Aim of the exercise — The data shown below should all be retyped exactly.
::::
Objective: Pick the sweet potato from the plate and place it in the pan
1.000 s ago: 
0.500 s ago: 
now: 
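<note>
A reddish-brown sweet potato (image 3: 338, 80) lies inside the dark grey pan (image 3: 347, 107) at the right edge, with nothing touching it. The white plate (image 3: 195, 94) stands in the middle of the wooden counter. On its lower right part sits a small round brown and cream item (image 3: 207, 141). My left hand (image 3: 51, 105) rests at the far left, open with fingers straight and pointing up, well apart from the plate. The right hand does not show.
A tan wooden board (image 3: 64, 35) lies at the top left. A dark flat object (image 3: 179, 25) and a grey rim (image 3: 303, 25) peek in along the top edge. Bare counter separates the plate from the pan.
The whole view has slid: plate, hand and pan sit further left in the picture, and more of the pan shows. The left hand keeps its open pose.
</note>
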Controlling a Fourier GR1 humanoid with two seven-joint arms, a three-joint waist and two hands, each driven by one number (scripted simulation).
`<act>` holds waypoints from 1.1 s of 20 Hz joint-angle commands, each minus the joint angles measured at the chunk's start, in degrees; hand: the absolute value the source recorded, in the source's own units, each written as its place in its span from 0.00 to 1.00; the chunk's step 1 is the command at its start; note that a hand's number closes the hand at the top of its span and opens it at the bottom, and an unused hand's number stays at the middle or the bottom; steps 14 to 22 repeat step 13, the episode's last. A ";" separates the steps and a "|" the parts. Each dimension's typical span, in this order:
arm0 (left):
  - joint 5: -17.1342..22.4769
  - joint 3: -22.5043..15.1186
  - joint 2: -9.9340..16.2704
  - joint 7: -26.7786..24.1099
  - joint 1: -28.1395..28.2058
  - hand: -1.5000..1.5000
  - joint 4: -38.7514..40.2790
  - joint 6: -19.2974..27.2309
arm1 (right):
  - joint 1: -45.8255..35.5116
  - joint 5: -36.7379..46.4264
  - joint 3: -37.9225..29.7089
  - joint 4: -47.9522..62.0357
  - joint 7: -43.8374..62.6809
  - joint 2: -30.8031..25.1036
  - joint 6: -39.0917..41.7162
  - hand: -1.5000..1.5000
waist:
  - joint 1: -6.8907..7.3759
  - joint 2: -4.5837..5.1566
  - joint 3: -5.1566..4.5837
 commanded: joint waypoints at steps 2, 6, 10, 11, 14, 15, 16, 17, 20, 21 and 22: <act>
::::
Solution to the exercise —
Objective: Pick the sweet potato from the plate and place it in the pan
1.000 s ago: 
0.500 s ago: 
now: 
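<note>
A reddish-brown sweet potato (image 3: 338, 80) lies inside the dark grey pan (image 3: 347, 107) at the right edge, with nothing touching it. The white plate (image 3: 195, 94) stands in the middle of the wooden counter. On its lower right part sits a small round brown and cream item (image 3: 207, 141). My left hand (image 3: 51, 105) rests at the far left, open with fingers straight and pointing up, well apart from the plate. The right hand does not show.
A tan wooden board (image 3: 64, 35) lies at the top left. A dark flat object (image 3: 179, 25) and a grey rim (image 3: 303, 25) peek in along the top edge. Bare counter separates the plate from the pan.
The whole view has slid: plate, hand and pan sit further left in the picture, and more of the pan shows. The left hand keeps its open pose.
</note>
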Controlling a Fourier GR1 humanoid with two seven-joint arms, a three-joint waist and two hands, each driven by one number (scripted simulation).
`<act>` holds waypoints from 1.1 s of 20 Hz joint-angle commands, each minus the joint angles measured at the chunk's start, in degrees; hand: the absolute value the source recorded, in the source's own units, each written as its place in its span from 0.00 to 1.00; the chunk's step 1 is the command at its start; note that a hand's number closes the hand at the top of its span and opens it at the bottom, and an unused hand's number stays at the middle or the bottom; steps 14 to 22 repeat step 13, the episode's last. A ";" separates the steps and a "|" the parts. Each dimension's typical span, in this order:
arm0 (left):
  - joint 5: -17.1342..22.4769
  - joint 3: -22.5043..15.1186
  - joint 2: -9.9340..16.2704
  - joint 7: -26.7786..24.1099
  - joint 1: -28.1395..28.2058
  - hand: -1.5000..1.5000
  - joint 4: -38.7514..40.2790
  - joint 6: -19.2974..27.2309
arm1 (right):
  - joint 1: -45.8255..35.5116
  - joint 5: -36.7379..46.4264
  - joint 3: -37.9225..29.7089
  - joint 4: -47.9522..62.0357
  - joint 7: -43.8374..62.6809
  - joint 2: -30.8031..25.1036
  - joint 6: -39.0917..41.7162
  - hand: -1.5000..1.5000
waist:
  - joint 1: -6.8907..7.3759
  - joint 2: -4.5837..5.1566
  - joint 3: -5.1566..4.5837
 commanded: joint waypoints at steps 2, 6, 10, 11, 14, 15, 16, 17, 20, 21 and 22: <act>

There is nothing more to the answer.